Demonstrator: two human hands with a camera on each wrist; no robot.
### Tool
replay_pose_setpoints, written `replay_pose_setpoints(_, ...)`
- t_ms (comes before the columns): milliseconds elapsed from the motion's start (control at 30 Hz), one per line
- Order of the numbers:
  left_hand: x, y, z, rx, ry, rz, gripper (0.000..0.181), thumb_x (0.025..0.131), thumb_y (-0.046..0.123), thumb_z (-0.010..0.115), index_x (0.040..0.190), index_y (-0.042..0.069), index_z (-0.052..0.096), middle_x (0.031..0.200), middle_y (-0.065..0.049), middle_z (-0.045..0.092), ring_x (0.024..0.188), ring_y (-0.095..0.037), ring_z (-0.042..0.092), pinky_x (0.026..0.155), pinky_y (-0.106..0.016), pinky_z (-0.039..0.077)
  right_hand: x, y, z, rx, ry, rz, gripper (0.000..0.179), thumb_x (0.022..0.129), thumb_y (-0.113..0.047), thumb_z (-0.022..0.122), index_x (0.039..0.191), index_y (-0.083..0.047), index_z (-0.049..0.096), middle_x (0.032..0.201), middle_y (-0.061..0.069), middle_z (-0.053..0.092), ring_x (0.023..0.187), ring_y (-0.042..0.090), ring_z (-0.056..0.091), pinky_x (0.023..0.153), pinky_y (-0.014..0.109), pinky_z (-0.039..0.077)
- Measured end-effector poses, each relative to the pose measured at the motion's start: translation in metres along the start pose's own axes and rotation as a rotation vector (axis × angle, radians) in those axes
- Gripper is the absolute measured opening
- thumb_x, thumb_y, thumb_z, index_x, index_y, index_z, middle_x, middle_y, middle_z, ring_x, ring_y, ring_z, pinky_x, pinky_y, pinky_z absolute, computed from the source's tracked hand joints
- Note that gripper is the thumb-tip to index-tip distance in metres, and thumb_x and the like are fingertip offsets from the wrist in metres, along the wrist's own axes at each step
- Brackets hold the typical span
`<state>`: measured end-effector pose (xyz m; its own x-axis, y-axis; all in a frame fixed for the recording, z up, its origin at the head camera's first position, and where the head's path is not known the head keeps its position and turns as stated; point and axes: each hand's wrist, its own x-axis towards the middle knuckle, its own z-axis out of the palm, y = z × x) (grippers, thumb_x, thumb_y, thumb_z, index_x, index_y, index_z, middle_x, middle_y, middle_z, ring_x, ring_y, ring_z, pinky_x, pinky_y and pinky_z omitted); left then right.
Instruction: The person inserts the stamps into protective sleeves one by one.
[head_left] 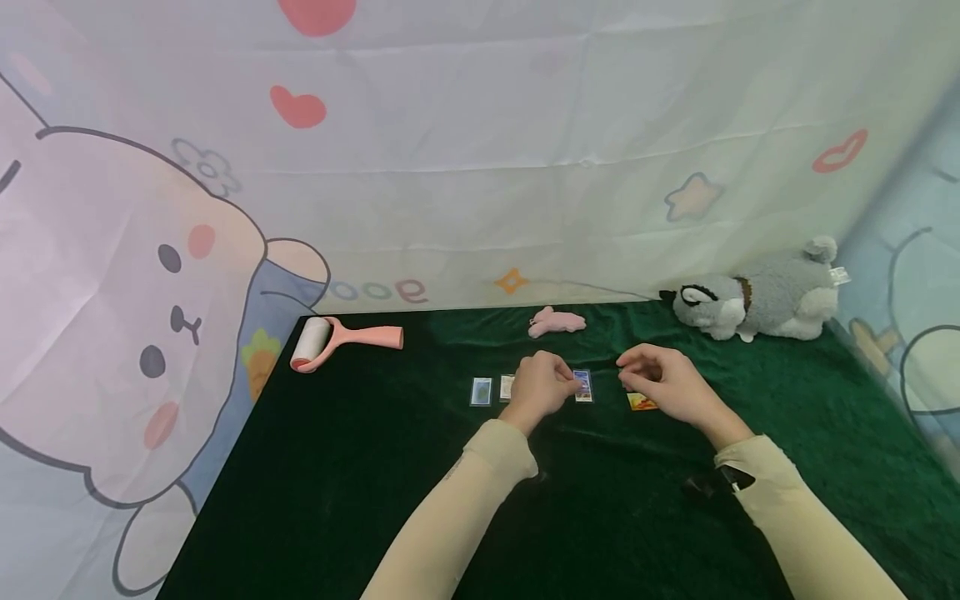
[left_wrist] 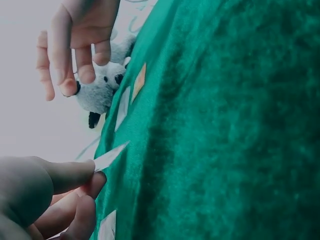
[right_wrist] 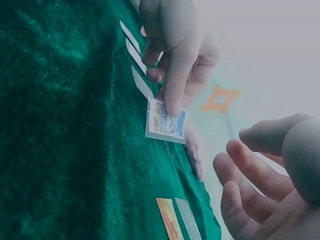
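My left hand (head_left: 537, 385) pinches a small blue-and-white picture card (right_wrist: 167, 120) in a clear sleeve between thumb and fingertips. The card is tilted, one edge near the cloth. To its left lie a card with a greenish-blue picture (head_left: 481, 392) and a pale card (head_left: 506, 386), partly behind the left hand; the right wrist view shows another pale card (right_wrist: 142, 82) close to the held one. My right hand (head_left: 663, 385) hovers with loosely bent fingers and holds nothing. Beneath it lie an orange-yellow card (head_left: 641, 402) and a clear-edged pale piece (right_wrist: 188, 220).
Dark green velvety cloth (head_left: 360, 467) covers the table. At the back left lies a pink-handled lint roller (head_left: 367, 336). A small pink plush (head_left: 557, 322) lies behind the cards, and a grey plush animal (head_left: 780, 296) at the back right. A printed curtain (head_left: 487, 208) hangs behind.
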<state>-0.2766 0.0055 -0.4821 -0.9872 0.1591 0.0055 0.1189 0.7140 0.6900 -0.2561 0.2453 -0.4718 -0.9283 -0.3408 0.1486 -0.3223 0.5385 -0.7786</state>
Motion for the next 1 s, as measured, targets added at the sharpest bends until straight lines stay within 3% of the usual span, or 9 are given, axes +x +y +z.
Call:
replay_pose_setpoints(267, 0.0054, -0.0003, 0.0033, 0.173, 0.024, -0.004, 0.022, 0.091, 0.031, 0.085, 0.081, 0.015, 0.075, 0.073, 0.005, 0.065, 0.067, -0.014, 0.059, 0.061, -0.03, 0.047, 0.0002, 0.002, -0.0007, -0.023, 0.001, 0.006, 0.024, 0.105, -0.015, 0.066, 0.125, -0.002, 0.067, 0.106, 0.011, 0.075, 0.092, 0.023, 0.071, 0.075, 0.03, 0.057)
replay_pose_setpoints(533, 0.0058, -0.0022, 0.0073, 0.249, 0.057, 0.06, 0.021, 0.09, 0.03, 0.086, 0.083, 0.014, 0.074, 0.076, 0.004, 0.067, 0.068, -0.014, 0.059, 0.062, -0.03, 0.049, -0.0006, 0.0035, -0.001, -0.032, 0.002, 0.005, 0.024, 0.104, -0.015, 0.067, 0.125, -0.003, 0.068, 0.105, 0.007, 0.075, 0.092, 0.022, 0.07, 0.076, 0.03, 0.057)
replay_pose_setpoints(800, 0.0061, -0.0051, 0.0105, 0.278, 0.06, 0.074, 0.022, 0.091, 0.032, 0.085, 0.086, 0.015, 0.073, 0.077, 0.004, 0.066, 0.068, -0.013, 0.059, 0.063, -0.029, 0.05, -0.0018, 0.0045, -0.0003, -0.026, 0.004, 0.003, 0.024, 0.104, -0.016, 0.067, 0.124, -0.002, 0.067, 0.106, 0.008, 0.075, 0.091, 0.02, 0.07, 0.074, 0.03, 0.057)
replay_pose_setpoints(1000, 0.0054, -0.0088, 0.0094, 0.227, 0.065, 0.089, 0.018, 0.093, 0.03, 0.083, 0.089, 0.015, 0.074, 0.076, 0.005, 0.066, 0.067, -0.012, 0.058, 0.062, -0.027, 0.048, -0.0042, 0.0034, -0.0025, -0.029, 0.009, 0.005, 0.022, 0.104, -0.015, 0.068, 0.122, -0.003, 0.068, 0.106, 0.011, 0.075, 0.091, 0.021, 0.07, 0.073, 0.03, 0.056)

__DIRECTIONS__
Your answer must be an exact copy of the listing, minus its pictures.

__RESPONSE__
Demonstrator: two human hands with a camera on each wrist; no robot.
### Tool
replay_pose_setpoints, written `replay_pose_setpoints(_, ...)`
- t_ms (comes before the columns): milliseconds elapsed from the motion's start (control at 30 Hz), one per line
- Order of the numbers:
  left_hand: x, y, z, rx, ry, rz, gripper (0.000..0.181), thumb_x (0.025..0.131), thumb_y (-0.046..0.123), thumb_z (-0.010..0.115), index_x (0.040..0.190), index_y (-0.042..0.069), index_z (-0.052..0.096), middle_x (0.031..0.200), middle_y (-0.065..0.049), middle_z (-0.045..0.092), ring_x (0.024..0.188), ring_y (-0.095..0.037), ring_z (-0.042..0.092), pinky_x (0.026..0.155), pinky_y (-0.106..0.016), pinky_z (-0.039..0.077)
  right_hand: x, y, z, rx, ry, rz, gripper (0.000..0.179), thumb_x (0.022..0.129), thumb_y (-0.113..0.047), thumb_z (-0.022..0.122), index_x (0.039..0.191), index_y (-0.083..0.047), index_z (-0.049..0.096), middle_x (0.032..0.201), middle_y (-0.061..0.069), middle_z (-0.053..0.092), ring_x (0.023..0.187), ring_y (-0.042..0.090), ring_z (-0.056..0.091), pinky_x (0.023..0.153), pinky_y (-0.014..0.109), pinky_z (-0.039..0.077)
- Measured end-effector poses, each relative to the pose measured at the motion's start: translation in metres along the start pose's own axes and rotation as a rotation vector (axis × angle, radians) in those axes
- Gripper is the absolute measured opening
- thumb_x, thumb_y, thumb_z, index_x, index_y, index_z, middle_x, middle_y, middle_z, ring_x, ring_y, ring_z, pinky_x, pinky_y, pinky_z absolute, computed from the source's tracked hand joints
- Note that gripper is the thumb-tip to index-tip distance in metres, and thumb_x and the like are fingertip offsets from the wrist in metres, along the wrist's own axes at each step
- Brackets hold the typical span
`<state>`: measured end-effector pose (xyz m; its own x-axis, y-axis; all in a frame fixed for the recording, z up, its origin at the head camera's first position, and where the head's path is not known the head keeps its position and turns as stated; point and axes: each hand's wrist, its own x-axis towards the middle knuckle, its own z-axis out of the palm, y = z × x) (grippers, thumb_x, thumb_y, thumb_z, index_x, index_y, index_z, middle_x, middle_y, middle_z, ring_x, ring_y, ring_z, pinky_x, pinky_y and pinky_z omitted); left then right.
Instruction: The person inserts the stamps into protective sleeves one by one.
[head_left] 
[left_wrist] 
[right_wrist] 
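My left hand (head_left: 537, 385) pinches a small blue-and-white picture card (right_wrist: 167, 120) in a clear sleeve between thumb and fingertips. The card is tilted, one edge near the cloth. To its left lie a card with a greenish-blue picture (head_left: 481, 392) and a pale card (head_left: 506, 386), partly behind the left hand; the right wrist view shows another pale card (right_wrist: 142, 82) close to the held one. My right hand (head_left: 663, 385) hovers with loosely bent fingers and holds nothing. Beneath it lie an orange-yellow card (head_left: 641, 402) and a clear-edged pale piece (right_wrist: 188, 220).
Dark green velvety cloth (head_left: 360, 467) covers the table. At the back left lies a pink-handled lint roller (head_left: 367, 336). A small pink plush (head_left: 557, 322) lies behind the cards, and a grey plush animal (head_left: 780, 296) at the back right. A printed curtain (head_left: 487, 208) hangs behind.
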<state>-0.2766 0.0055 -0.4821 -0.9872 0.1591 0.0055 0.1189 0.7140 0.6900 -0.2561 0.2453 -0.4718 -0.9283 -0.3408 0.1486 -0.3223 0.5385 -0.7786</state>
Motion for the next 1 s, as measured, targets added at the sharpest bends until straight lines stay within 3% of the usual span, or 9 are given, axes +x +y +z.
Call:
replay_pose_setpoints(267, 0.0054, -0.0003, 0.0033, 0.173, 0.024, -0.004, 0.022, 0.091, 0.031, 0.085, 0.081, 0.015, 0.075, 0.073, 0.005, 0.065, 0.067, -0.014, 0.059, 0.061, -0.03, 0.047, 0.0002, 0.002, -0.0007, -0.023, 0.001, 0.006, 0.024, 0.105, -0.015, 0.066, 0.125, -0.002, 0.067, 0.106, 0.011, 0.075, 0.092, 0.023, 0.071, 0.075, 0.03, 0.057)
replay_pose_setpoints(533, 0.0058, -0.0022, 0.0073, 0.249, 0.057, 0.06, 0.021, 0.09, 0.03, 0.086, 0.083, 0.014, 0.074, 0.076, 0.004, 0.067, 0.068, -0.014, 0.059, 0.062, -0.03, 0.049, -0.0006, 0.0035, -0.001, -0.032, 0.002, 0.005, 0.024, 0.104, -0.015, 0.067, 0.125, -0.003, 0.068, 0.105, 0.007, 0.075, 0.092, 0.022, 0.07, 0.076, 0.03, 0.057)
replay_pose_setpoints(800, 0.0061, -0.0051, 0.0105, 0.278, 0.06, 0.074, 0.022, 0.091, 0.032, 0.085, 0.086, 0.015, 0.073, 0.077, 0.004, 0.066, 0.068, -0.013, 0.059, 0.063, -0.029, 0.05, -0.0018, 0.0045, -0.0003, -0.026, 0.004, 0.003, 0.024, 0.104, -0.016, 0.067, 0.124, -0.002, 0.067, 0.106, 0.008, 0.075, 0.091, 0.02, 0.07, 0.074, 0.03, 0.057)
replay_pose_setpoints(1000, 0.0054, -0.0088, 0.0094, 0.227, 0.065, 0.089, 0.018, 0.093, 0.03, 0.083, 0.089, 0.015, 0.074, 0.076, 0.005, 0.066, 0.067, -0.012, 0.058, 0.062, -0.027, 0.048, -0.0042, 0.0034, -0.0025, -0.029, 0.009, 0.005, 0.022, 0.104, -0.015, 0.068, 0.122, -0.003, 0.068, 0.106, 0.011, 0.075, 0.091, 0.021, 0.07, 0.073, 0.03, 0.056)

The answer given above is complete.